A New Deal? Governance by--or for--the shareholders?

AuthorKaback, Hoffer
PositionQUIDDITIES

FOUR SCORE less three years ago, FDR's New Deal brought forth the Securities Exchange Act of 1934. Ever since, the issue of shareholder access to proxy statements has come up--not continuously or even regularly, but with semi-dependable irregularity.

About 40 years ago--midway between 1934 and today--as a young corporate lawyer I was the point man in handling a shareholder proposal that the CEO's relatively high compensation should be reduced in light of our client company's repeated poor financial performance.

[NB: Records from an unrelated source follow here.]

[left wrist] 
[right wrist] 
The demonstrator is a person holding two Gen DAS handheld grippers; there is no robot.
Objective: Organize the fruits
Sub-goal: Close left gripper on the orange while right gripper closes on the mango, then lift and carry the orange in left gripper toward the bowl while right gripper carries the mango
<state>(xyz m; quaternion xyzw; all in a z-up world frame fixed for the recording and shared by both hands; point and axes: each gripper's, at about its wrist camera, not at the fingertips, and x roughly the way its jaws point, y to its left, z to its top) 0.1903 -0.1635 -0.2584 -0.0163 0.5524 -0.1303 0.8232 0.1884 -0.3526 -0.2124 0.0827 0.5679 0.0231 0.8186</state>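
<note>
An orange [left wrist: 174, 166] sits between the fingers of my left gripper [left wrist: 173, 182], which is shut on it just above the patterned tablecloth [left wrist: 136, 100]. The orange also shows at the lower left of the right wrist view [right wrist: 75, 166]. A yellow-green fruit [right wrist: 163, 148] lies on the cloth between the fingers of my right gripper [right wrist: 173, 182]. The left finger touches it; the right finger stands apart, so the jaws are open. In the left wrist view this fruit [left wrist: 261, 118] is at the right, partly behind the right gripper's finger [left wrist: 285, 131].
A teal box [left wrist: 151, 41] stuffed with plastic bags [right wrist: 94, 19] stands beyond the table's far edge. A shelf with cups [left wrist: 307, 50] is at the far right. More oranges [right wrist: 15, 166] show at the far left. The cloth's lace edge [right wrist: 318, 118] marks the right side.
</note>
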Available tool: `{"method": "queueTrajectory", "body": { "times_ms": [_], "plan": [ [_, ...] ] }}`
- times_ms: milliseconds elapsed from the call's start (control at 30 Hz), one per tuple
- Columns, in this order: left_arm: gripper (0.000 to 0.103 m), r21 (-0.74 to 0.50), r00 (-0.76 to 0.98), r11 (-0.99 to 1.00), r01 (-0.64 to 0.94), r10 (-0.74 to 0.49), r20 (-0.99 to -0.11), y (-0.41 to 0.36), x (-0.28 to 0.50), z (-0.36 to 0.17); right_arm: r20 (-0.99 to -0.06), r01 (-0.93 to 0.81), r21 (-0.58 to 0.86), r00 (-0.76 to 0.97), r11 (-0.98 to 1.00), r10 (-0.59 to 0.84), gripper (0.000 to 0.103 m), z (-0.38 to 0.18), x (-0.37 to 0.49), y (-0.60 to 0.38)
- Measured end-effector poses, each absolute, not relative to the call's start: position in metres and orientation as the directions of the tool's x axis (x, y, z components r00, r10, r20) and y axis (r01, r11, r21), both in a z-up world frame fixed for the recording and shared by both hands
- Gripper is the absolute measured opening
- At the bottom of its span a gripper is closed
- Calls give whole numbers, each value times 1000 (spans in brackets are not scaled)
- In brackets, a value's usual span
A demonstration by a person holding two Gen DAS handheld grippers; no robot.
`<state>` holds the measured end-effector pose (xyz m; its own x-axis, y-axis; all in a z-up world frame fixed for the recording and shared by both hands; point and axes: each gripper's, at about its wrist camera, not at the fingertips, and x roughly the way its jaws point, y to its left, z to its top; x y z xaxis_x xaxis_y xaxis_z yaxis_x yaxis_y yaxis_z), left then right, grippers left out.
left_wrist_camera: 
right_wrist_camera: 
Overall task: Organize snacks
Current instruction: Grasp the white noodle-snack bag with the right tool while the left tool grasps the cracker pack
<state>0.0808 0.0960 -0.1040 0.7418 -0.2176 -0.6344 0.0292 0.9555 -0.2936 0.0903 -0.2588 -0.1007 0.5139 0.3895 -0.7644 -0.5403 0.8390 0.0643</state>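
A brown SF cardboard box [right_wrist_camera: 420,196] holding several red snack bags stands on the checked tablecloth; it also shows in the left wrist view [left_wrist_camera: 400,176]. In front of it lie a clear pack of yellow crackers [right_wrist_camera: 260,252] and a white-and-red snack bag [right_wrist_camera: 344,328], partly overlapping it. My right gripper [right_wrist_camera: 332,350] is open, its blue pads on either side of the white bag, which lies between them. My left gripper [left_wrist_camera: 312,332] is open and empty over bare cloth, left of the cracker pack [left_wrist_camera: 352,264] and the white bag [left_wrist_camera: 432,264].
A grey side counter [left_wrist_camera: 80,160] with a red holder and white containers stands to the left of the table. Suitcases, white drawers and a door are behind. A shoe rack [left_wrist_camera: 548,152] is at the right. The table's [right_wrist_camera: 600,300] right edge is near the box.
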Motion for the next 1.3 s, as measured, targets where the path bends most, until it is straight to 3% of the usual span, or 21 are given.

It was not difficult to obtain from SEC staff a "no-action" letter protecting the company in its intention to exclude this proposal from the proxy statement; the shareholder had not the flimsiest legal metatarsal to stand on.

Still, one could empathize with his annoyance and frustration. (The company went under a few years later.)

Shareholder access as an issue has, over the last 80 years, again and again bubbled up vigorously from its low simmer because, for a public company, it is simply impossible to escape the inherent, constant tension created by the separation of ownership and control. When shareholders seek to move into the demilitarized zone demarking this separation, there is and must be conflict. Access to the proxy statement has been a key battlefield in that ongoing struggle.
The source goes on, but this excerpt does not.